Società di autonoleggio truffava i clienti con verbali taroccati. Decisiva denuncia di due turisti

Danni alle vetture e violazioni del codice della strada – alcune mai commesse – ma che coincidevano con addebiti sulla carta di credito lasciata come garanzia. Lo schema è quello di una truffa ideata da una società di autonoleggio con sede a Siracusa ma attiva anche nei pressi dell’aeroporto Fontanarossa di Catania. Il sistema fraudolento è stato scoperto dalla polizia municipale di Catania dopo la denuncia di due turisti, originaria della Polonia. Proprio i vacanzieri erano le vittime preferite della società, il cui nome non è stato fornito agli organi di stampa. Secondo le stime degli inquirenti il profitto sarebbe stato di decine di migliaia di euro solo nel biennio 2018/2019.  In questo periodo – a fronte di effettive spese di riparazione auto di circa 10mila euro – la ditta in questione ha trattenuto dalle carte di credito dei clienti circa 150mila euro, ripartendo l’ingente differenza, in parti diverse, tra soci e dipendenti della società.

L’autonoleggio – quando non falsificava i verbali – riscuoteva dai clienti – mediante addebito sulla carta di credito registrata o sulla cauzione versata – le somme relative alle multe, facendo credere loro che il denaro riscosso sarebbe stato poi utilizzato per il pagamento delle multe.
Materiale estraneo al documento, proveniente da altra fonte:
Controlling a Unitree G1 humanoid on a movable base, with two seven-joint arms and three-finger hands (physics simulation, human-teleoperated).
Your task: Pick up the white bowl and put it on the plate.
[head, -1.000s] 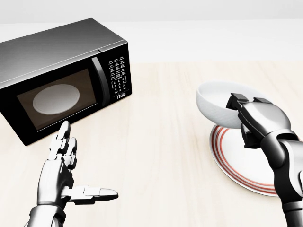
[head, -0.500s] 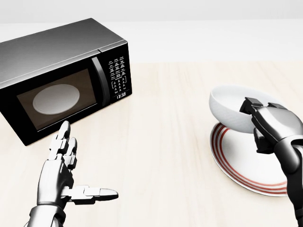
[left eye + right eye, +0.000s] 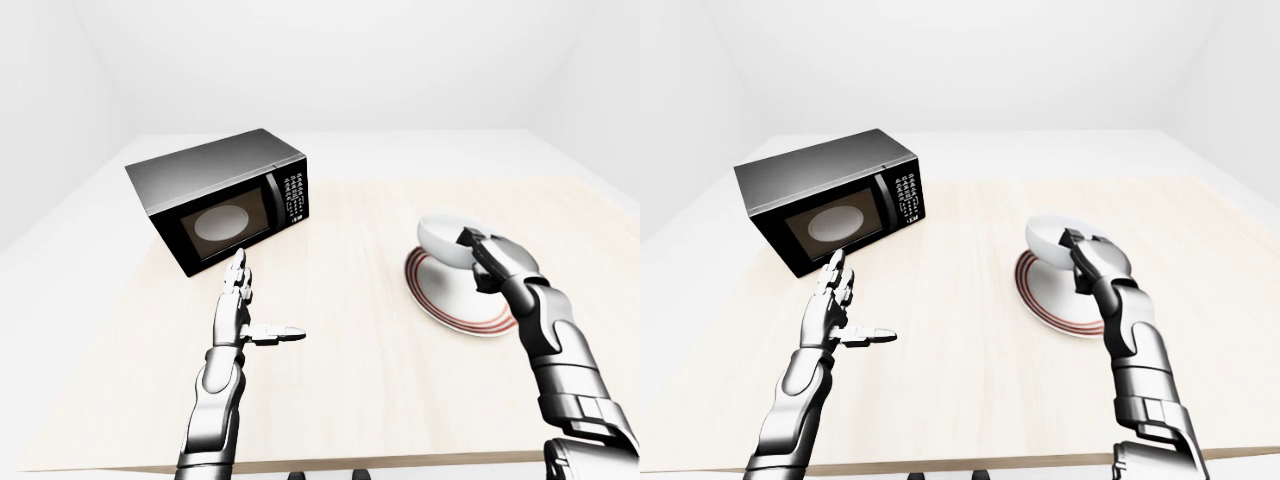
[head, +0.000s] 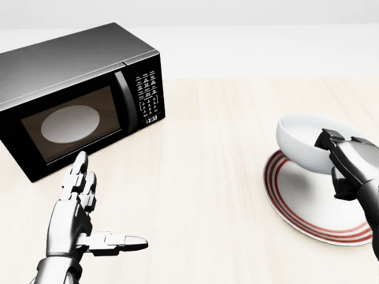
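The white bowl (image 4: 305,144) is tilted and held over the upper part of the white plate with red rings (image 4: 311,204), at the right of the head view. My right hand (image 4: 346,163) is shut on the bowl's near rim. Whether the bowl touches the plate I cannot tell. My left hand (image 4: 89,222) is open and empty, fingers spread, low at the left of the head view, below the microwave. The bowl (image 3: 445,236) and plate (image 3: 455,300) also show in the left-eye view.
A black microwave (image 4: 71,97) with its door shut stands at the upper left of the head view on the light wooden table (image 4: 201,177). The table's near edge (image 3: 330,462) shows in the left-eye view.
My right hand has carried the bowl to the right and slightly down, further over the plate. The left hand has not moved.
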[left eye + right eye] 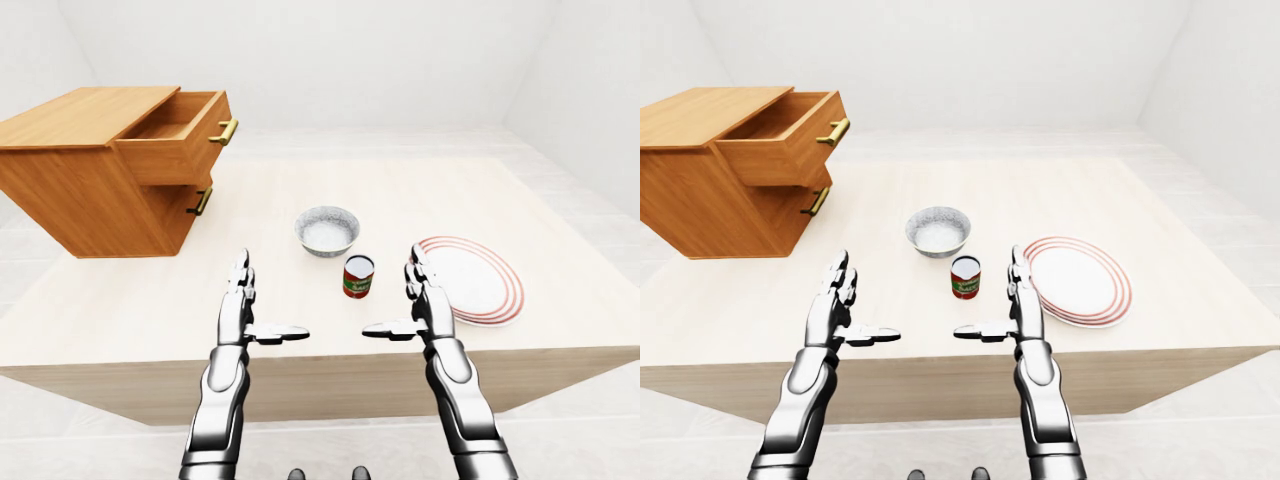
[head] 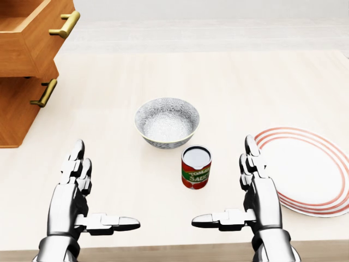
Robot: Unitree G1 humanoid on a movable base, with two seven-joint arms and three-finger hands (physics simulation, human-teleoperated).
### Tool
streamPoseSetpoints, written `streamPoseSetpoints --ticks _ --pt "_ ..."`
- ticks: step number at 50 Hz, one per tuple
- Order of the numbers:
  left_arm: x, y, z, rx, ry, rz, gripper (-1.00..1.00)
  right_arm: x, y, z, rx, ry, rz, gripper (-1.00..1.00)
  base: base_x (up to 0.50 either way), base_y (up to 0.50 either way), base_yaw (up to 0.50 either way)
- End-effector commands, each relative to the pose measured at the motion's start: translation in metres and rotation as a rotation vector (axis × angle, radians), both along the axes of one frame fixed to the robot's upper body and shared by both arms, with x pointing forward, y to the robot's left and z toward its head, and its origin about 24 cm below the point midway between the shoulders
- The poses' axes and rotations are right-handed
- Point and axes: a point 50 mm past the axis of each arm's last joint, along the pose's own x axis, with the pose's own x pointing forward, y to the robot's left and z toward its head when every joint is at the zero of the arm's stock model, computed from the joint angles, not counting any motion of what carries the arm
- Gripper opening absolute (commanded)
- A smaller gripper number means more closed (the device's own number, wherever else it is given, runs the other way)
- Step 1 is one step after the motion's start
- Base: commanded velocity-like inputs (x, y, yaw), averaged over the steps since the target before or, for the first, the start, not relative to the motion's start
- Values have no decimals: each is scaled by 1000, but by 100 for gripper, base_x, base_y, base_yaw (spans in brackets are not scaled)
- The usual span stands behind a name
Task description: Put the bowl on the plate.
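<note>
A grey patterned bowl [image 2: 167,121] stands upright on the light wooden table [image 2: 229,82], near the middle of the head view. A white plate [image 2: 311,169] with red rim rings lies flat to its right, apart from it. My left hand [image 2: 90,188] hovers open below and left of the bowl, fingers straight and thumb pointing inward. My right hand [image 2: 240,185] is open too, just left of the plate's edge, holding nothing. Neither hand touches the bowl or the plate.
A red tomato sauce can [image 2: 196,167] stands upright between the bowl and my right hand. A wooden drawer cabinet [image 1: 100,165] sits at the table's left, its top drawer [image 1: 185,130] pulled open. The table's near edge runs just under my hands.
</note>
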Motion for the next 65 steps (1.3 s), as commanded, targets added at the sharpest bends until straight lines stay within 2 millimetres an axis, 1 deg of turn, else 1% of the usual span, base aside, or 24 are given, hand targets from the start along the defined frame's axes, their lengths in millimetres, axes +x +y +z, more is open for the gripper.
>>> streamPoseSetpoints --ticks 1,3,9,14,20,29,39,52,65 --pt "-3 12 10 34 -6 8 100 -1 -9 5 -15 1 5 100 0 0 0" --pt "-3 13 12 36 -8 8 100 -2 -10 6 -14 -3 6 100 0 0 0" --pt "-3 17 30 55 -70 17 100 -2 -11 16 -25 -16 8 100 0 0 0" --pt "-5 18 44 72 -132 17 100 -3 -11 29 -33 -70 13 100 0 0 0" --pt "-9 20 55 90 -177 12 100 -5 -11 36 -41 -100 18 100 0 0 0" --pt "-12 21 62 113 -203 14 100 -5 -11 39 -44 -115 22 100 0 -2 0" --pt "-14 20 59 126 -192 7 100 -6 -11 40 -49 -118 19 100 0 -15 0" --pt "-16 22 62 137 -205 12 100 -7 -11 38 -47 -109 15 100 0 -16 0" --pt "-15 21 66 151 -221 9 100 -6 -12 41 -47 -123 14 100 0 -15 0"
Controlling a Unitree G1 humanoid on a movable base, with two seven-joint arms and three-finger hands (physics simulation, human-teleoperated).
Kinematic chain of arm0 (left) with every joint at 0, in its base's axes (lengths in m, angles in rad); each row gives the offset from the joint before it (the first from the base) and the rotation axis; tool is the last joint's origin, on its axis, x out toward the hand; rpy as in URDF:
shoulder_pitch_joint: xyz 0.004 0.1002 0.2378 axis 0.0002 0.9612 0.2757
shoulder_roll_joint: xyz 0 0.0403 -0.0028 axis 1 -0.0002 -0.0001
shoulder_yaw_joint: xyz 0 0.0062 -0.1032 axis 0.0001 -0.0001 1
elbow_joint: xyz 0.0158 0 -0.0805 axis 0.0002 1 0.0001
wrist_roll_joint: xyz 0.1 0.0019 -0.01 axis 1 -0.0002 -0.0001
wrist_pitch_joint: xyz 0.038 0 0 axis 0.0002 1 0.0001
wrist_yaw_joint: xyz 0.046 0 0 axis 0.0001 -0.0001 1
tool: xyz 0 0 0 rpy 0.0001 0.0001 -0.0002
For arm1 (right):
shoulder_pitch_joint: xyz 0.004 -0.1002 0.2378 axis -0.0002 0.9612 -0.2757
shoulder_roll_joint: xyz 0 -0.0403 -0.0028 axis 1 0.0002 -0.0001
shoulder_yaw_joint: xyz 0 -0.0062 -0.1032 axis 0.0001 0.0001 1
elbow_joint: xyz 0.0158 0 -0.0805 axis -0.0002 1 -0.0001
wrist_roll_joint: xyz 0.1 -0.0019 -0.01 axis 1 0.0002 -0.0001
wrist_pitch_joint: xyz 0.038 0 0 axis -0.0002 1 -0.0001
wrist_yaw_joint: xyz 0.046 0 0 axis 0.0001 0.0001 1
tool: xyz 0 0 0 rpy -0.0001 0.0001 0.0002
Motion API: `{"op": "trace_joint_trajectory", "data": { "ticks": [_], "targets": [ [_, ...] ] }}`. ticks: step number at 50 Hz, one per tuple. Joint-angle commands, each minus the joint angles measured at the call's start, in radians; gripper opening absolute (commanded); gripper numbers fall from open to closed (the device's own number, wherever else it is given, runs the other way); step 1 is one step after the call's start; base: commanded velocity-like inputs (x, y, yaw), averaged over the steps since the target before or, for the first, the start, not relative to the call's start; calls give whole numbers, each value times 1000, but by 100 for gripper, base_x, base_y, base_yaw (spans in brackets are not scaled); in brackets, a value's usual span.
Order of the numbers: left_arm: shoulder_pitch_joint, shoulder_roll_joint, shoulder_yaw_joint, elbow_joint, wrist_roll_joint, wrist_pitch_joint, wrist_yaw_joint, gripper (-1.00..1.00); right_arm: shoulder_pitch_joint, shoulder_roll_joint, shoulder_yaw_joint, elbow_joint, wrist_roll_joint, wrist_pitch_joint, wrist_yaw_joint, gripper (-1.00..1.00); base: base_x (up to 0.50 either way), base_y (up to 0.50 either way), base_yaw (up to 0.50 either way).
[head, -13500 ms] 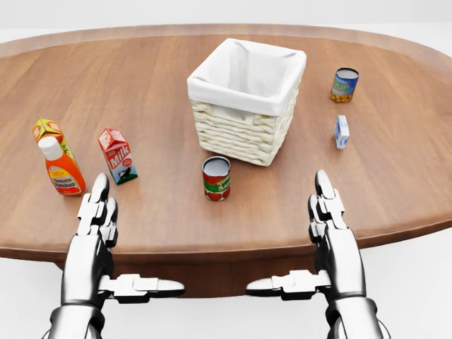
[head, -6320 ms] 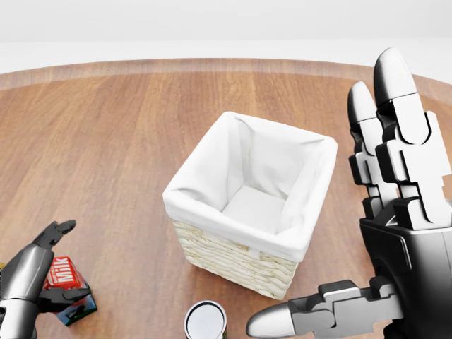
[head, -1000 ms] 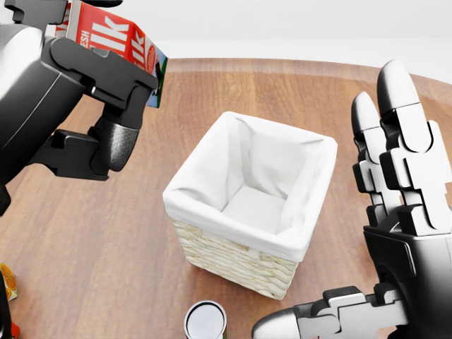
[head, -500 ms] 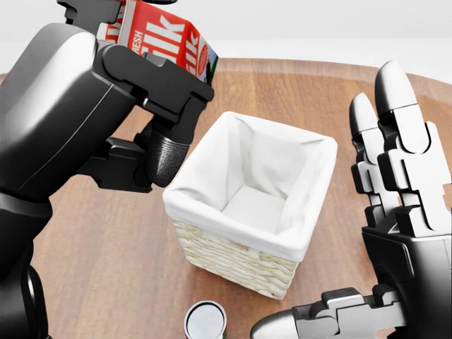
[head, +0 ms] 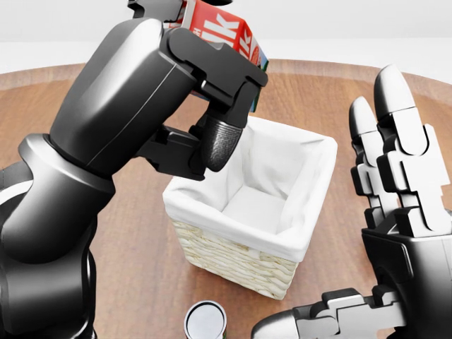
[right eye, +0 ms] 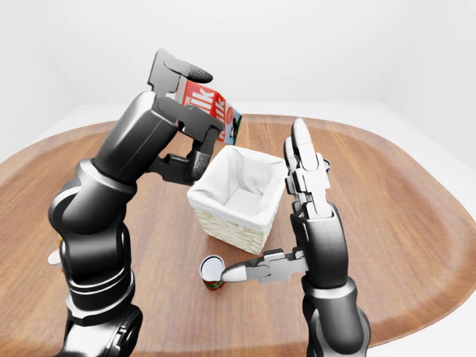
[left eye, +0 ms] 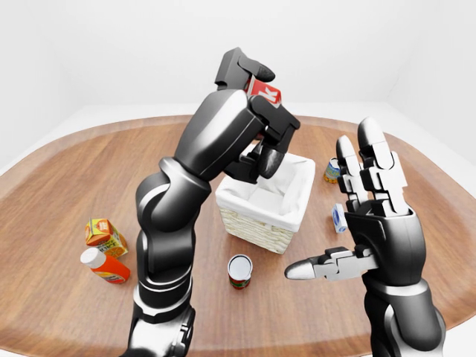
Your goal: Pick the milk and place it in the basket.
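Glossy black-and-silver humanoid arms, three-finger hands.
Left arm point(left eye: 175, 216): rounded black shells, silver band at the elbow joint, ribbed black segments lower down. Left hand point(head: 212, 92): blocky black knuckles, one dark textured rounded fingertip. Right hand point(head: 402, 233): black palm housing, fingers point(head: 392, 106) built of stepped silver links ending in smooth rounded silver tips; thumb silver too. No cables or markings visible.

Left hand point(left eye: 249, 82) grips red milk carton point(left eye: 265, 92) above white-lined wicker basket point(left eye: 266, 202) | right hand point(left eye: 372, 216) raised, fingers spread, right of basket | tin can point(left eye: 239, 271), orange bottle point(left eye: 104, 265), juice carton point(left eye: 105, 235) on wooden desk point(left eye: 74, 178)
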Motion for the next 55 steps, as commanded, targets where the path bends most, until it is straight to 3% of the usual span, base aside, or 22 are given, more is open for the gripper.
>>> {"op": "trace_joint_trajectory", "data": {
  "ticks": [1, 20, 41, 55],
  "targets": [
    [-39, -35, -5, 94, -22, 0, 86, -100, 3, 0, -8, 3, 7, 0, 1, 100, 0, 0, 0],
    [-114, -83, -33, 294, -36, 0, 155, -100, 8, 1, -10, 10, 10, 0, 1, 100, 0, 0, 0],
    [-59, -114, -50, 512, -8, 0, 227, -100, 2, 2, -15, -1, 11, 0, 5, 100, 0, 0, 0],
    [-76, -129, -56, 621, -13, -3, 279, -100, 9, 1, -8, 1, 8, 0, 6, 100, 0, 0, 0]
  ]
}}
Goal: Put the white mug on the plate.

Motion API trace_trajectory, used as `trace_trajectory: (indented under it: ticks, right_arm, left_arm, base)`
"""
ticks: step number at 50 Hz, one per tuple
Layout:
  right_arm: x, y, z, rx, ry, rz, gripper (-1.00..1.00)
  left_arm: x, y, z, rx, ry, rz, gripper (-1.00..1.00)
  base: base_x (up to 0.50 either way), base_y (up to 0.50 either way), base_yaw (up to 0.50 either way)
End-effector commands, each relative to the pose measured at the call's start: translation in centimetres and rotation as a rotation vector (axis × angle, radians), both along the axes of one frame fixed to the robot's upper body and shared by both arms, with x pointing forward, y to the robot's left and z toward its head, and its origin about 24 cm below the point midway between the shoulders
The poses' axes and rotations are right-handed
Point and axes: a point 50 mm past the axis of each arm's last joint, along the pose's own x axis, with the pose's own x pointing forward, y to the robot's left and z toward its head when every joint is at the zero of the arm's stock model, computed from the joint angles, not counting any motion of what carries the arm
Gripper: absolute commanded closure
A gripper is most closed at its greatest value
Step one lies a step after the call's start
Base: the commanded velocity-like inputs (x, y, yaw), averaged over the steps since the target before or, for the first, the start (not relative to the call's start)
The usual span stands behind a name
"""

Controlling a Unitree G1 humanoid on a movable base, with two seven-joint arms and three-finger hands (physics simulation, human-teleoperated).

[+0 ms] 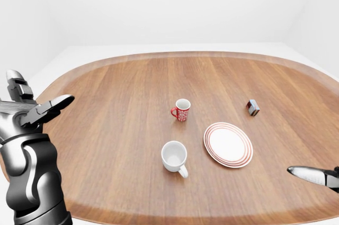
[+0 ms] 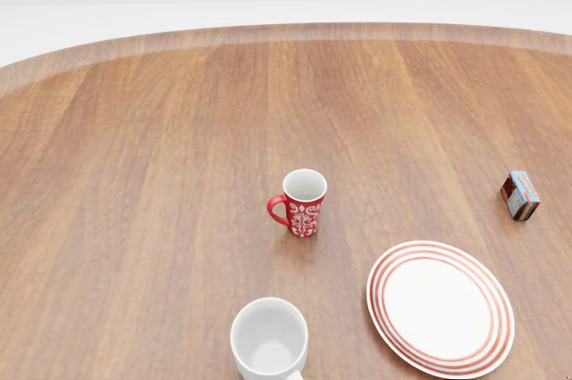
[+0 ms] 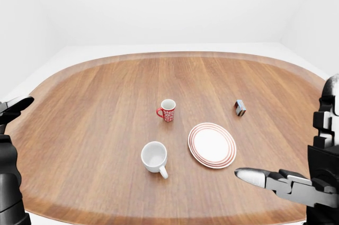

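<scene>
Nothing readable anywhere, honestly. The little box (image 2: 520, 196) has printing on it but it's way too small to make out.

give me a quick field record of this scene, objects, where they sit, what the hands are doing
surface: oval wooden table
white mug: upright, empty, on the table, left of the plate in the left-eye view
plate: red-ringed, bare
red mug: upright, above the white mug in the view
small box: right of the red mug
left hand: fingers open, holding nothing
right hand: fingers open, holding nothing
task state: mug not yet on plate
</scene>
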Motion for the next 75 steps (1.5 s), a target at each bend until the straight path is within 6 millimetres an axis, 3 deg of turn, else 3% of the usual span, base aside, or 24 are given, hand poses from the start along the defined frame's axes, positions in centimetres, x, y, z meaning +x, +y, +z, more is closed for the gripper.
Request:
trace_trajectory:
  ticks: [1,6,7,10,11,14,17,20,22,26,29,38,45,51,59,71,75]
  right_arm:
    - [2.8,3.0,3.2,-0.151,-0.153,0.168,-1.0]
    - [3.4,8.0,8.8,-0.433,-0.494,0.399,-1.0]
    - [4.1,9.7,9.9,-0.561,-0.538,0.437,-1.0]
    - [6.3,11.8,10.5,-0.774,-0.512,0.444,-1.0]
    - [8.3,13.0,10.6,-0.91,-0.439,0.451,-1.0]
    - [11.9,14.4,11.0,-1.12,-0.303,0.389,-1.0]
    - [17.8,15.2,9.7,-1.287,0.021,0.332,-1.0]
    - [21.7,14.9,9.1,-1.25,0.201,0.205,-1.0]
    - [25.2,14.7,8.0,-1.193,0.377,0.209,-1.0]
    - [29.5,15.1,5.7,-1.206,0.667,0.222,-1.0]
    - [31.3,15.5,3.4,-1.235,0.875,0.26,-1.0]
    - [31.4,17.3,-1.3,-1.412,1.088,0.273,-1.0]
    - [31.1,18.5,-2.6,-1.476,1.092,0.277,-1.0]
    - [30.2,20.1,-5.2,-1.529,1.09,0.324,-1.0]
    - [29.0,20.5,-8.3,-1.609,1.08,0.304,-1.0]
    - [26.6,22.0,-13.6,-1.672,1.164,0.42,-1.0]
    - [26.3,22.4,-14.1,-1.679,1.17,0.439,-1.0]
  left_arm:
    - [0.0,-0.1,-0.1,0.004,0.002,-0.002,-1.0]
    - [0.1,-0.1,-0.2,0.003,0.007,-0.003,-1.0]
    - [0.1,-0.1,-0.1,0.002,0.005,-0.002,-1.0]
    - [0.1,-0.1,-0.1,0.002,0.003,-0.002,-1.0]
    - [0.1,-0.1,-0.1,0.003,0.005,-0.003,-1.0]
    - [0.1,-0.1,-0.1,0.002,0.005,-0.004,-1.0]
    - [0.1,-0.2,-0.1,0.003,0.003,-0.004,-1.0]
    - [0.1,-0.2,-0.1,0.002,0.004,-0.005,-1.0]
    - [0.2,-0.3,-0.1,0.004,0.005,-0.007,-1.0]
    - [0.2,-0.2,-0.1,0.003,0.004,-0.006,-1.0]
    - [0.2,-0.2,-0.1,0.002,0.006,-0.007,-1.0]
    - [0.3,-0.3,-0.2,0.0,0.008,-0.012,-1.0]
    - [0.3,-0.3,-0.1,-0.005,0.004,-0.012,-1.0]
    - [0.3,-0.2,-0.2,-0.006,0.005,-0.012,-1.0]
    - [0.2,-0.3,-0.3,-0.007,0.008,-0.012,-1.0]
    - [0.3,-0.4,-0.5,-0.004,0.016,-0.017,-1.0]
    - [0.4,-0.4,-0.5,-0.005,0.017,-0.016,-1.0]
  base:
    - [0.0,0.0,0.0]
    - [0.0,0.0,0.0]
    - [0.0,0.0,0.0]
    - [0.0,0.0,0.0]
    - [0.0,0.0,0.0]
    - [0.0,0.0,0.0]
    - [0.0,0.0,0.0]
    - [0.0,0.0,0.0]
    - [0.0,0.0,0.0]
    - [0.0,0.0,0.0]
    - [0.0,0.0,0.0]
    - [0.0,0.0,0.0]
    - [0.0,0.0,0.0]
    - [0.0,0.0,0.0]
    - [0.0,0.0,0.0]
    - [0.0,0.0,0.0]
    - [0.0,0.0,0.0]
Di fatto la ditta, una volta incassato il denaro, non provvedeva al pagamento del verbale ma si limitava a comunicare il nominativo del cliente-trasgressore all’ente che lo aveva elevato, per la doppia notifica del verbale. I clienti truffati dovevano così pagare la multa due volte, all’autonoleggio e all’ente che l’aveva emessa.

Altra illecita fonte di reddito, molto più proficua, consisteva nell’addebitare ai clienti i costi per danni arrecati ai veicoli noleggiati, per importi sproporzionati rispetto all’entità del danno e nell’ascrivere lo stesso danno a clienti diversi. Impossibile per il cliente, soprattutto se straniero, verificare a posteriori la genuinità della richiesta di risarcimento e, quindi, nella maggior parte dei casi accettava di corrispondere il pagamento per l’ingiusto addebito.